Fútbol

Ese renqueante espíritu nacional

A diferencia de lo que ocurre con nosotros, Marruecos, Francia, Argentina o Brasil acuden a un mundial con el apoyo incondicional de su pueblo, no a un combinado de futbolistas más o menos discutibles

No seré yo quien entre a analizar las razones deportivas por las que España decía esta semana adiós al mundial de Fútbol, que para ello ya están los realmente entendidos cronistas deportivos cuyos diagnósticos ya hemos leído y escuchado a lo largo de estos días, pero sí me ha llamado de manera muy especial la atención un hecho que viene a conectar y a poner en clara evidencia la relación entre la más que discutible pasión real hacia la “roja” y esa otra también más que discutible pasión hacia la bandera, el himno y todos los símbolos que representan a una gran y unida nación amada por todos sus ciudadanos. No se trata llegados a estas alturas de pedir que, como ocurre en otros países grandes o pequeños, jóvenes o centenarios, el himno nacional sea cantado en las escuelas cada mañana, ni siquiera que se derrame una sola lágrima de emoción cuando se escuchan sus compases en la televisión previos al partido, pero sí cabe lamentar un claro síntoma mostrado tanto en los prolegómenos del mundial como durante la participación española, en el que el desprecio nada menor hacia la selección por cuestiones meramente partidistas, identitarias o simplemente relacionadas con el apego forofo a un club viene a corresponderse con ese otro desprecio o si acaso falta de entusiasmo hacia todo lo que tiene que ver con una unidad de la patria a la que se identifica con determinados sesgos ideológicos y a la que desde la acera opuesta incluso no se duda en atacar con toda impunidad.

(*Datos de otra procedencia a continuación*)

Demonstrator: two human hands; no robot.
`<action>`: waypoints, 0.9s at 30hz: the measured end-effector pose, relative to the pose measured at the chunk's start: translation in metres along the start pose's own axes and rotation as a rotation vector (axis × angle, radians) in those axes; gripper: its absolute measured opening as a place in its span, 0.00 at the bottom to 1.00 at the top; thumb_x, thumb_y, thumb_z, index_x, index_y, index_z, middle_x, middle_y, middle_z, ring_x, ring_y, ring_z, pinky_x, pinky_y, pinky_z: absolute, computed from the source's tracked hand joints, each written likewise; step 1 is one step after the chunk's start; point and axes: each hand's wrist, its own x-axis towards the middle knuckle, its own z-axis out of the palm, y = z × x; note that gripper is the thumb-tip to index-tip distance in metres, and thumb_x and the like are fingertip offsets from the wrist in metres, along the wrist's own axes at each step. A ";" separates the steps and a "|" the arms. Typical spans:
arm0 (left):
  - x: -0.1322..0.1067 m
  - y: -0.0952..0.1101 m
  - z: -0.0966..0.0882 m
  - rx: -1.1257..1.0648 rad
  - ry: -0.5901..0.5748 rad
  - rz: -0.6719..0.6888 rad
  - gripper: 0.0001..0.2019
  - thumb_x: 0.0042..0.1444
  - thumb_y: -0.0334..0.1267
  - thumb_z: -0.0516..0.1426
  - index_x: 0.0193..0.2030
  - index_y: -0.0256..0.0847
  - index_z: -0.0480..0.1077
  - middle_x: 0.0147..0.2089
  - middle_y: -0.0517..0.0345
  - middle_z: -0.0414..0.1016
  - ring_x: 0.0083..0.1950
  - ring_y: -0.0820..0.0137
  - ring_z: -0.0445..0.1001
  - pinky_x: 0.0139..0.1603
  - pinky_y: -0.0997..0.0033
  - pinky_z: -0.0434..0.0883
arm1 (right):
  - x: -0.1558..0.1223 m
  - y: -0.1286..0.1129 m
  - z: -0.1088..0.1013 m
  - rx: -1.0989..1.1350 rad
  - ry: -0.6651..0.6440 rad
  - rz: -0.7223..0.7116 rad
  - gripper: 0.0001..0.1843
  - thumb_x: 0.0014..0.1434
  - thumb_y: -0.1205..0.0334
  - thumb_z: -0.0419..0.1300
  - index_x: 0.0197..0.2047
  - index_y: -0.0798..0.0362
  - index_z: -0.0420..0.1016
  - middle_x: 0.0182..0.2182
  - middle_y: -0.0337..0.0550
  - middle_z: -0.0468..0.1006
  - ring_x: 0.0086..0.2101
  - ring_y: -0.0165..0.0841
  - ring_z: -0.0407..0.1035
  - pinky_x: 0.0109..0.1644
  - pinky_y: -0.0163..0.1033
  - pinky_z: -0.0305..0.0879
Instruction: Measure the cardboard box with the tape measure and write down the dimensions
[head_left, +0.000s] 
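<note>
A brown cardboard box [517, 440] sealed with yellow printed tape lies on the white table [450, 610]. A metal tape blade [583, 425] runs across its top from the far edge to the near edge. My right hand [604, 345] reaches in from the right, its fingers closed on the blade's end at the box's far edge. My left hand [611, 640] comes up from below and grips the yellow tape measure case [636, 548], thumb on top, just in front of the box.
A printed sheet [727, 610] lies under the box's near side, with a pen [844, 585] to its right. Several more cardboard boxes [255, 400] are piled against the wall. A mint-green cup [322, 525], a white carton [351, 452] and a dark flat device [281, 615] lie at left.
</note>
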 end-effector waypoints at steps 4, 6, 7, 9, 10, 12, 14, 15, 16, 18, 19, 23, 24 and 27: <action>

A diferencia de lo que ocurre con nosotros, Marruecos, Francia, Argentina o Brasil acuden a un mundial con el apoyo incondicional de su pueblo, no a un combinado de futbolistas más o menos discutibles elegidos por un seleccionador más o menos discutible, sino a una nación de la que se sienten orgullosos representada en esos nombres y apellidos que ya son de todos, con independencia del club o procedencia. Probablemente el nuestro sea el único país en el que una parte de la población -minoritaria pero nada despreciable- haya deseado el fracaso de su selección por miserias o políticas o futbolísticas y eso es todo un síntoma para hacérselo mirar seamos de Luis Enrique, de Joselito o de Belmonte. Miramos demasiado a las cuitas con el caserío contiguo y las discusiones de vecinos ergo, así nos va.